Note that with our `for` loop, the `idx` variable is automatically changed, rather than us having to manually update it (like we did in the `while` loop). This is one of the incredibly nice aspects of `for` loops! But wait, it gets even better!

It turns out that the above implementation of our `for` loop is actually considered to be non-Pythonic. This is because the way that `for` loops are constructed allows us to achieve the same output as above by writing the following:

In [18]:
my_str = 'hello'
for char in my_str:
    print char

h
e
l
l
o


What's going on here!? Well, instead of iterating over all of the integers in a `range(len(my_str))` call like we did in our first `for` loop, we've gotten Python to simply iterate over all of the individual characters in our string, `my_str`. In each iteration of this `for` loop, `char` stores a different letter of `my_str`, and then the call `print char` prints that character.

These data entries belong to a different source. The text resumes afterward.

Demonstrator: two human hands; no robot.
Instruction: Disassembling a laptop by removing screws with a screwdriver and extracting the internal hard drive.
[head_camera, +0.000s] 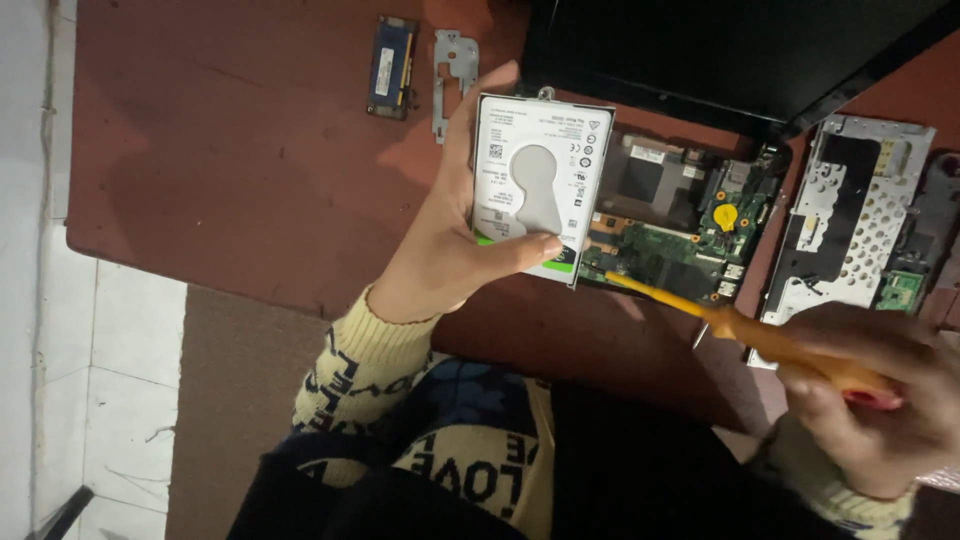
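Now hard drive (540, 185) pinched btwn left hand (440, 250) thumb & fingers (480, 95).

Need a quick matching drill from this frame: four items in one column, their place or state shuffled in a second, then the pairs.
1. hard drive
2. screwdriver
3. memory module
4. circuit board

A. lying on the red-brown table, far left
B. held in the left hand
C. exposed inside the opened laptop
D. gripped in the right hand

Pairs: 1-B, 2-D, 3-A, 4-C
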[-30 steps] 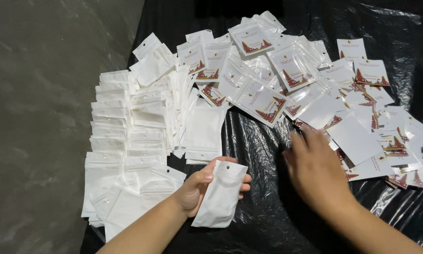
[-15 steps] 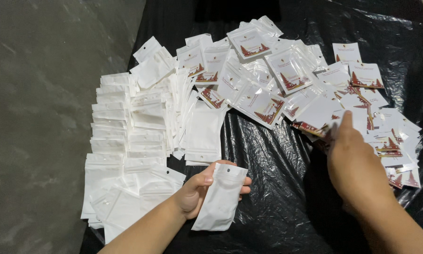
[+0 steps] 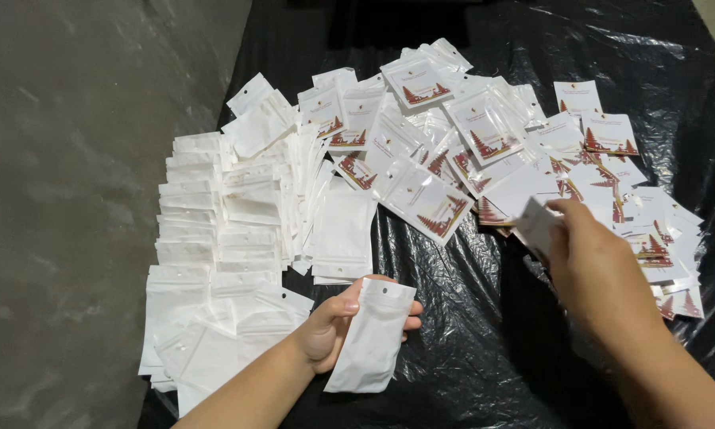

In the end, we get the same result as either of our `while` loops above, and the less Pythonic `for` loop that we wrote above. This way is considered to be the Pythonic way to iterate over a string (and other iterables, which we'll cover next class), and so it's an important concept to grasp.

Why is it more Pythonic? That's a good question. When we say that something is more **Pythonic**, this means that we are using the language in such a way that makes your code both more readable and simultaneously uses Python's power to make your solutions more optimal. Let's look at how this applies to the final implementation of our `for` loop.

We can see that it is more readable since we don't have to index into our string anymore. This means that there is less to follow along with and keep track of; rather than keeping track of both the current index we are on and what letter that index corresponds to in our string, all we have to keep track of is the current letter we're on. We can also note that our code just looks cleaner and more simple, too. In terms of making our code more optimal, since we no longer have to index into the string to grab characters, we have fewer steps in each iteration of the loop. This means less work for Python to do.

**String Iteration Questions**

1. Write a for loop to iterate over the letters of the string 'Today is Tuesday' and print each one. 
2. Adjust the body of that for loop to add the letter 'z' to each of the letters before you print it. Your
output should look as follows: 

```
Tz
oz
dz
az
yz
.
.
.
dz
az
yz
```

#### A Quick Aside on String Formatting 

There's one more thing that we should talk about before moving on from our discussion of strings - string formatting. String formatting is going to allow us to format strings in certain ways. Probably most usefully, it's going to allow us to insert variable contents into strings dynamically. We'll get an idea of how and when this is most useful as we work through this course. For now, let's just look at the syntax of it all.  

In [1]:
my_name = 'Sean'

In [2]:
print('Hello %s' % my_name)

Hello Sean


In [3]:
print('Hello {}'.format(my_name))

Hello Sean


How is this working? Well, in each case, it's filling in a given part of our string with the value of our variable. In the first case, we use a `%` sign to denote where the replacement should happen, followed by a letter to denote what type of variable will be passed in there (`s` is used for string, `d` is for a decimal, etc.). You can find what each letter denotes [here](https://docs.python.org/2/library/stdtypes.html#string-formatting). In the second case, we use brackets `{}` to denote where the replacement should take place. We can also place numbers, or even variable names themselves inside these brackets and referece them in the `format()` method...

In [4]:
print('Hello {0}'.format(my_name))

Hello Sean


In [5]:
print('Hello {name}'.format(name=my_name))

Hello Sean


This is something that we don't use much past pretty simple cases, but there are many more things you can do with it - you can read about them [here](https://docs.python.org/2/library/string.html#format-specification-mini-language). In general, though, string formatting is much more readable and dynamic as compared to a bunch of concatenation.

**String Formatting Questions**

1. Can you print a string that adds your name (in a variable) to 'Hello ', instead of the name Sean like we did above?